2. la demande de marque de l’Union européenne no 17 993 132 est rejetée dans son intégralité.
3. la demanderesse supporte les frais, fixés à 620 EUR.
MOTIFS
L’opposante a formé une opposition à l’encontre de tous les produits désignés par la
demande de marque de l’Union européenne no 17 993 132, et ce pour tous les produits compris dans la classe 19. l’opposition est fondée sur l’ enregistrement international désignant l’Union européenne no 705 949 « ICON» pour des produits de la classe 19.L’opposante a invoqué l’article 8, paragraphe 1, point b) du RMUE.
Risque de confusion — article 8, paragraphe 1, point b), du RMUE
Un risque de confusion existe lorsque le public est susceptible de croire que les produits ou les services en cause, à condition de porter les marques en question, proviennent de la même entreprise ou, le cas échéant, d’entreprises liées économiquement.L’existence d’un risque de confusion dépend de l’appréciation, lors d’une évaluation globale, de plusieurs facteurs interdépendants.Ces facteurs incluent la similitude des signes, la similitude des produits et services, le caractère distinctif de la marque antérieure, les éléments distinctifs et dominants des signes en conflit, et le public pertinent.
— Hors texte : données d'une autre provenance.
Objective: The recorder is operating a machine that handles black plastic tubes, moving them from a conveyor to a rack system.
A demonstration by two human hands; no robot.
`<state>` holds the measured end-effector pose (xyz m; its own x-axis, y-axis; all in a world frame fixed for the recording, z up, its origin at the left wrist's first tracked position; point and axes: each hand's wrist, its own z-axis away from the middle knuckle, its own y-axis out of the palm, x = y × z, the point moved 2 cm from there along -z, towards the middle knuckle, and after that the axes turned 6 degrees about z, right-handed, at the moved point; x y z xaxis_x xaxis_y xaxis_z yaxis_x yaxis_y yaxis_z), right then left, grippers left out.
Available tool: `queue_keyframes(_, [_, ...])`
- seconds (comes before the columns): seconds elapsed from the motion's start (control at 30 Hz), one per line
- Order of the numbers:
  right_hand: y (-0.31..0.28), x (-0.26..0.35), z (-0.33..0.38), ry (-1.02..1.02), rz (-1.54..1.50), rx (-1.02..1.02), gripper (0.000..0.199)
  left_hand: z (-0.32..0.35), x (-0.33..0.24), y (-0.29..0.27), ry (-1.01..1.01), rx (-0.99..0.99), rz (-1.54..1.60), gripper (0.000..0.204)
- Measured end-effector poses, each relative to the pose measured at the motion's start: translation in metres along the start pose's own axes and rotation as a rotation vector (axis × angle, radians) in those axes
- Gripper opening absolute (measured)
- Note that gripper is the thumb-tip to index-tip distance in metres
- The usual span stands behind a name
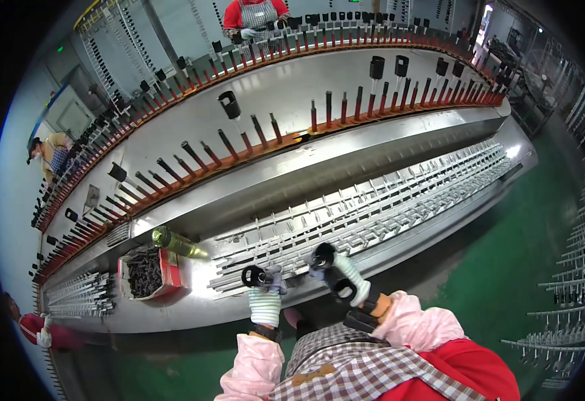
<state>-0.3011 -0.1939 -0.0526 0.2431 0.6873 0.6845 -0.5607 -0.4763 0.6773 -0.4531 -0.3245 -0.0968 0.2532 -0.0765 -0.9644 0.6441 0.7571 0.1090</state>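
My left hand point(264, 304), in a pale striped glove with grey fingers, is closed round a black hollow part with a round opening point(253, 275). Close to its right, my right hand point(351, 273), gloved alike, grips black hollow parts; one ring-like end point(323, 254) points up and away, another open end point(343, 289) faces down toward my wrist. Both hands are above the near edge of a metal bench point(202, 274). Just beyond them, silvery racks with rows of short pegs point(373, 217) lie along it.
Left of the racks lie a green bottle point(177, 242) and a red-and-white box of small dark pieces point(144, 275). More silvery rods point(82, 294) are further left. A curved line of red-and-black upright holders point(225, 144) runs behind. Co-workers point(256, 17) stand around it. Hanging racks point(563, 314) are at right.
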Motion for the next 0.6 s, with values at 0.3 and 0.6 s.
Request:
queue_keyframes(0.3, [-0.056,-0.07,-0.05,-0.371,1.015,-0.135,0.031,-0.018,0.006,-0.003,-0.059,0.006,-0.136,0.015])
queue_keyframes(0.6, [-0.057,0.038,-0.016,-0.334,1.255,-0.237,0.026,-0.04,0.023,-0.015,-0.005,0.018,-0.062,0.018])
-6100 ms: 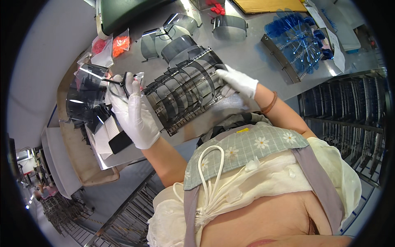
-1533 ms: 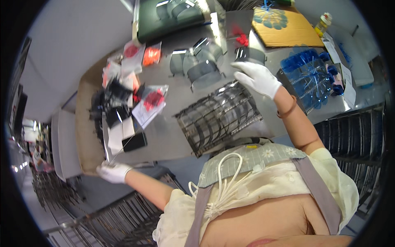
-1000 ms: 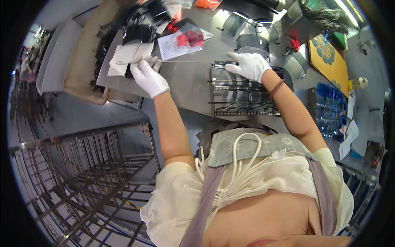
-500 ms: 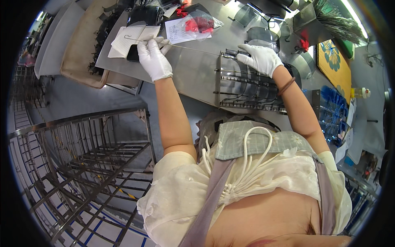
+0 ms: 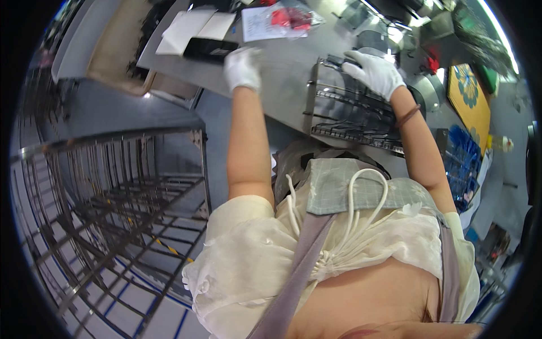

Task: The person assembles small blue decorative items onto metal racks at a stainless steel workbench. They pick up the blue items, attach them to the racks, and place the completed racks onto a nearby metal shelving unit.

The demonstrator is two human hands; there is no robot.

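Observation:
My left hand (image 5: 243,69), in a white glove, is over the metal table near a black, phone-like object (image 5: 210,50). Motion smears its fingers, and I cannot make out whether a wire is in them. My right hand (image 5: 375,74), also gloved, lies at the far edge of a black wire rack (image 5: 361,133), its thumb and forefinger apart. Several clear, curved lens-like sheets (image 5: 332,101) stand in rows inside that rack.
An open notebook (image 5: 189,28) and a printed sheet (image 5: 257,25) with a bag of red pieces (image 5: 291,18) lie farther back. To the right are a bundle of thin wires (image 5: 480,42) and a yellow flowered board (image 5: 464,96). A metal rack cart (image 5: 130,186) stands at left.
My left hand has moved right and blurred; the thin hooked wire it held no longer shows. The whole view has shifted slightly. My right hand stays at the rack's far edge.

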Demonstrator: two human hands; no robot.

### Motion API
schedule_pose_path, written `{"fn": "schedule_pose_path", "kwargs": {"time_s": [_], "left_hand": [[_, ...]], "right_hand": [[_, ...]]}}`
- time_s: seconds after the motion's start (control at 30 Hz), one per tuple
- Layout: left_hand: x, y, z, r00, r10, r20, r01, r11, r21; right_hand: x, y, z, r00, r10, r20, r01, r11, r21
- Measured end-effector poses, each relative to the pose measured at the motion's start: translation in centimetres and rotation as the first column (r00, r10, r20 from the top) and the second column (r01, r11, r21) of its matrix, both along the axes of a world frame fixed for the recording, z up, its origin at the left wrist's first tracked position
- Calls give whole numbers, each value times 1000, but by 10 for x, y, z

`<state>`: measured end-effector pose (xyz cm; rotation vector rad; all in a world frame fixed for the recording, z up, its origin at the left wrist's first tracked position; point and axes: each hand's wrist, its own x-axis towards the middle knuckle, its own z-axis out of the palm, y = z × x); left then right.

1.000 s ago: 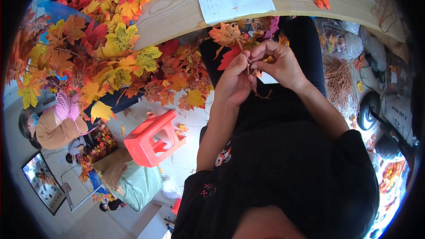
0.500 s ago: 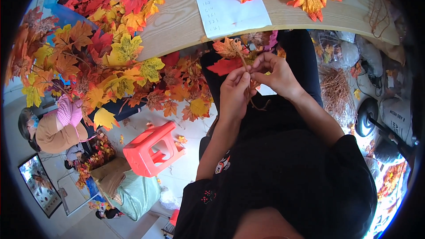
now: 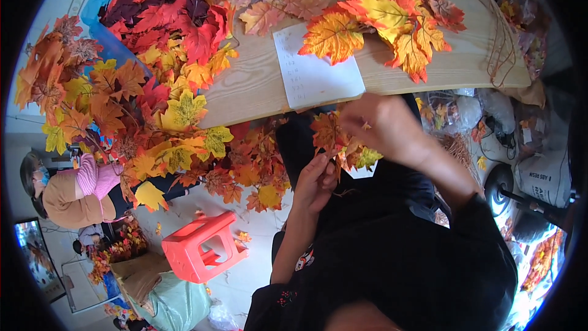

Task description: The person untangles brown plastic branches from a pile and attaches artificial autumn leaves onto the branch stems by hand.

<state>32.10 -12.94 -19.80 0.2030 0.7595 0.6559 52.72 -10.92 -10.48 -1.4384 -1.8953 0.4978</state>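
Leaf sprig (image 3: 331, 138) pinched betw. left hand (image 3: 315, 181), right hand (image 3: 383, 125), prob.

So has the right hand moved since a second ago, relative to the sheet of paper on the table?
Yes. The right hand has lifted away from the left hand, up to the lower edge of the white paper sheet.

I am holding an orange-red maple leaf sprig (image 3: 331, 138) upright between my hands, just near of the desk edge.
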Motion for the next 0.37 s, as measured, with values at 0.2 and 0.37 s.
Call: {"fn": "schedule_pose_path", "kwargs": {"time_s": [0.2, 0.37], "left_hand": [[8, 8, 0, 977, 31, 210, 11, 980, -196], [8, 11, -19, 955, 58, 292, 12, 973, -233]], "right_hand": [[126, 171, 73, 886, -422, 190, 344, 876, 338], [152, 265, 74, 776, -596, 205, 596, 800, 70]]}}
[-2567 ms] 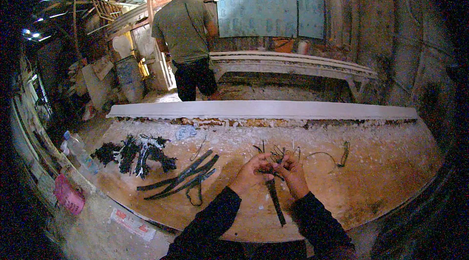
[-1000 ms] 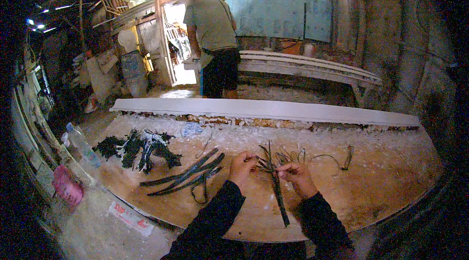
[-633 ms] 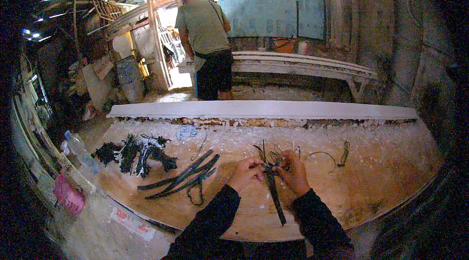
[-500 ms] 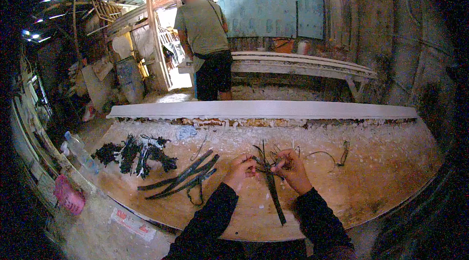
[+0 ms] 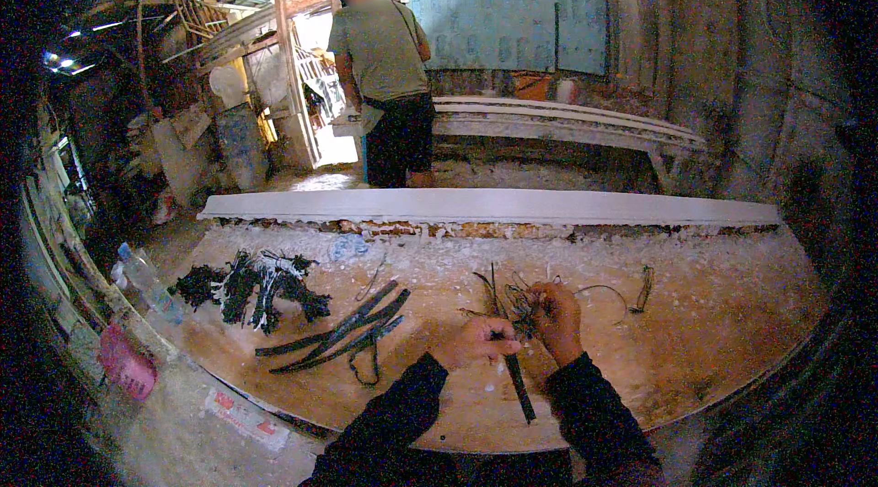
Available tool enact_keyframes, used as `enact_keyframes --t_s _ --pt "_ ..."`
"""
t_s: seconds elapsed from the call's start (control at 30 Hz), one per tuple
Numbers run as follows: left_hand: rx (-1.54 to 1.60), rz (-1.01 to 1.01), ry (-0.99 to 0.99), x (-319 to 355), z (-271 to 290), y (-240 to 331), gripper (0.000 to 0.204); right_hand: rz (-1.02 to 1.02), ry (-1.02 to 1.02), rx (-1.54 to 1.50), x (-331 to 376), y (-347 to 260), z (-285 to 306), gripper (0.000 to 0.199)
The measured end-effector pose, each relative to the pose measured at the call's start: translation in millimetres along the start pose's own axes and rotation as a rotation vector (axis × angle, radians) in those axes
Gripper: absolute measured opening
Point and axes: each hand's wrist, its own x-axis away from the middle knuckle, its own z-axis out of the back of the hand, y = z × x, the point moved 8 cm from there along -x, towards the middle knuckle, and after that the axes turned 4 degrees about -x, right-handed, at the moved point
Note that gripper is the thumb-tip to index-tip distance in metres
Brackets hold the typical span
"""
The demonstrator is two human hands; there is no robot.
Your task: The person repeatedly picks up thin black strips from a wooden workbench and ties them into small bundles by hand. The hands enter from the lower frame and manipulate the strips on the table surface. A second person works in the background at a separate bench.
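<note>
Comparing this view with the earlier ones, I note two changes: the person in the green shirt now stands further left behind the white plank, and both hands sit slightly lower over the desk. The work itself reads as unchanged, so I judge the twisting step only partway done. My left hand is closed around a dark strip whose free end points down toward me. My right hand pinches a tangle of thin wire at the strip's upper end. Count on the desk: one held strip; roughly three or four loose dark strips to the left; one heap of finished dark bundles, number unclear; one plastic bottle; one bent wire piece at right
</note>
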Motion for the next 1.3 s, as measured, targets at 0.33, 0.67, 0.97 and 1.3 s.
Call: enact_keyframes --t_s 0.33,0.67,0.97,1.3 --pt "-0.286 -0.075 0.594 -2 62 -30 0.015 0.139 0.124 -0.017 -9 22 12 0.009" --pt "-0.136 -0.016 0.979 27 116 -37 0.007 -0.049 -0.628 -0.479 18 20 -59 0.016" --pt "-0.174 -0.086 0.764 2 102 -62 0.006 -0.255 -0.712 -0.557 28 17 -56 0.011" --pt "-0.127 -0.005 0.309 -12 39 -37 0.015 -0.038 -0.107 -0.343 -12 41 -13 0.011"
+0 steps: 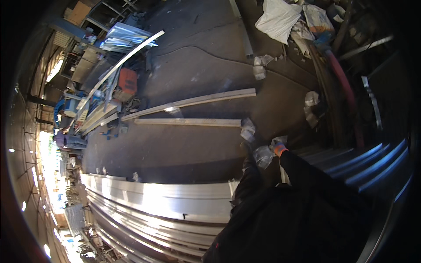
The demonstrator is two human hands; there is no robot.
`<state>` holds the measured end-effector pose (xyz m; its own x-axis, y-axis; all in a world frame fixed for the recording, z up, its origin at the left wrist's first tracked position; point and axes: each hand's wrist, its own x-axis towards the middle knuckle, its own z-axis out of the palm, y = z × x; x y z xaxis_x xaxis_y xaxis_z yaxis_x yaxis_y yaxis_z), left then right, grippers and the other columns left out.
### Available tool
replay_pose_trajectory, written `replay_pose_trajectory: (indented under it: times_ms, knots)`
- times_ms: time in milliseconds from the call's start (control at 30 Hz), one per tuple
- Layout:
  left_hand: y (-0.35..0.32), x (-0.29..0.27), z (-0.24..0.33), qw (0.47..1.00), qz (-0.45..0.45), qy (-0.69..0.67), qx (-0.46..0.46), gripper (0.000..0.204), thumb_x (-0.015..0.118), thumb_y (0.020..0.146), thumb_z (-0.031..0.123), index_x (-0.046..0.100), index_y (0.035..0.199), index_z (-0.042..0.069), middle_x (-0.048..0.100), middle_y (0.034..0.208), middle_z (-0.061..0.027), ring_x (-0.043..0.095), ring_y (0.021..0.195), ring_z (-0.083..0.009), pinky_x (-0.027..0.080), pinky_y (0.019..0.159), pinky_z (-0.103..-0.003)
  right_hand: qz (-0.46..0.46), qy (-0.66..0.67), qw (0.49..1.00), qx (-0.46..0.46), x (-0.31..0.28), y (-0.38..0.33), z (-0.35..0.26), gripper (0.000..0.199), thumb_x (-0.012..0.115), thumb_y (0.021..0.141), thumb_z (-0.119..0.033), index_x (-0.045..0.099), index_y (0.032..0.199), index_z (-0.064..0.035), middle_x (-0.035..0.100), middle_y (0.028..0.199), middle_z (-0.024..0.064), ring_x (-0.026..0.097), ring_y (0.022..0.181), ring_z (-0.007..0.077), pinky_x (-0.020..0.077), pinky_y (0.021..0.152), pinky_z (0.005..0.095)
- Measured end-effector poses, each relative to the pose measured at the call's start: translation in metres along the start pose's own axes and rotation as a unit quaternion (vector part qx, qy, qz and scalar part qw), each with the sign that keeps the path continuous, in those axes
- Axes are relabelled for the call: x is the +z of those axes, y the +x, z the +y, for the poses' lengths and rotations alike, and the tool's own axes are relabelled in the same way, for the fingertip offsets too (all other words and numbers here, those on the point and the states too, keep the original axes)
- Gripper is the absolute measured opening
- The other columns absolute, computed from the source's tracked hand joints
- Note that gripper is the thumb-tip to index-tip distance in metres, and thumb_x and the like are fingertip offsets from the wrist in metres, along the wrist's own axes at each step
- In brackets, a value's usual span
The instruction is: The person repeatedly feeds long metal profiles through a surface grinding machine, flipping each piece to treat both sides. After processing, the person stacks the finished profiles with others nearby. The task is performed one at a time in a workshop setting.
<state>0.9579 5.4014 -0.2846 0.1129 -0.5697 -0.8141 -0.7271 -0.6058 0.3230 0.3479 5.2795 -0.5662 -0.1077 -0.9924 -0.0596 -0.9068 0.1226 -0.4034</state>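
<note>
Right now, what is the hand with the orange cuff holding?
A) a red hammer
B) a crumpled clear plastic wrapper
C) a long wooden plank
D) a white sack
B: the hand with the orange cuff grips a crumpled clear plastic wrapper, above the dark floor.

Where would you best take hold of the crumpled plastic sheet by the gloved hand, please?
Probably at its upper edge, next to the hand, coming from the right along the sleeve. The plastic sheet is thin, crumpled and limp, so a bunched fold pinches more easily than its flat part.
</note>
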Motion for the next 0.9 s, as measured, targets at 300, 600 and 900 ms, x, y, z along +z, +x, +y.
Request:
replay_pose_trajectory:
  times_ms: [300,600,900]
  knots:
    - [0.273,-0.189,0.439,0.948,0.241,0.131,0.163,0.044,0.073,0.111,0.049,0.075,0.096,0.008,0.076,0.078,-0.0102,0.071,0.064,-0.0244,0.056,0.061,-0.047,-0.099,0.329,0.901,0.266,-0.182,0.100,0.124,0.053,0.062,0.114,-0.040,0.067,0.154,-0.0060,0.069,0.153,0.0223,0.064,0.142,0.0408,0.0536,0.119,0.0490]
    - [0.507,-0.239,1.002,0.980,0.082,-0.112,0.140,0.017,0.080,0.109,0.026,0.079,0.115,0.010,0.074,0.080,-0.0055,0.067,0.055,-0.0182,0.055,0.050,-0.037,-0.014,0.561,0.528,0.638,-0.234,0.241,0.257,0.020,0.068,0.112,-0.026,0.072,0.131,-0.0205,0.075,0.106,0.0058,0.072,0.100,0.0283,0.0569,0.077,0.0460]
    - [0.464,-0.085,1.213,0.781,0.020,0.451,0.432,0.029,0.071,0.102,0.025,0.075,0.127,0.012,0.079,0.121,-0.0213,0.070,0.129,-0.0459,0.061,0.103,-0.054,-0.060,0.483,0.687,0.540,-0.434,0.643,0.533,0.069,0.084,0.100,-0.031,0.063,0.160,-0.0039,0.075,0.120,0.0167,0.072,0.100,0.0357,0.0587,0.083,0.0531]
Décision sur l’opposition no B 3 080 051 page:2De6
a) Les produits
Les produits sur lesquels l’opposition est fondée sont les suivants:
Classe 19: matériaux de construction non métalliques, bâtiments préfabriqués et composants de construction, caves préfabriquées, garages préfabriqués, éléments de construction, à savoir éléments muraux, éléments de plafond, carters de stores (non métalliques), tous les produits précités totalement ou en partie en pierre naturelle, pierre artificielle, béton, pierre ponce, bois et/ou mousse de verre; Tous les produits précités n’étant pas liés au décapage, à l’isolation et au toit couvrant les matériaux vendus individuellement.
Les produits contestés sont les suivants:
Classe 19: pavés et surfaçages de céramique.
Il est nécessaire d’interpréter le libellé de la liste des produits pour définir l’étendue de la protection de ces produits.
Le terme «à savoir», utilisé dans la liste des produits de l’ opposante pour montrer la relation entre des produits individuels et une catégorie plus large, est exclusif et limite l’étendue de la protection uniquement aux produits spécifiquement énumérés.
Les pavés et revêtements en céramique contestés sont inclus dans la catégorie générale des matériaux de construction de l’ opposante (non métalliques pour tous les produits précités ou en partie en métaux naturels, pierre artificielle, pierre artificielle, béton, pierre ponce, bois et/ou mousse de verre) non métalliques; Tous les produits précités n’étant pas liés au décapage, à l’isolation et au toit couvrant les matériaux vendus individuellement.Dès lors ils sont identiques.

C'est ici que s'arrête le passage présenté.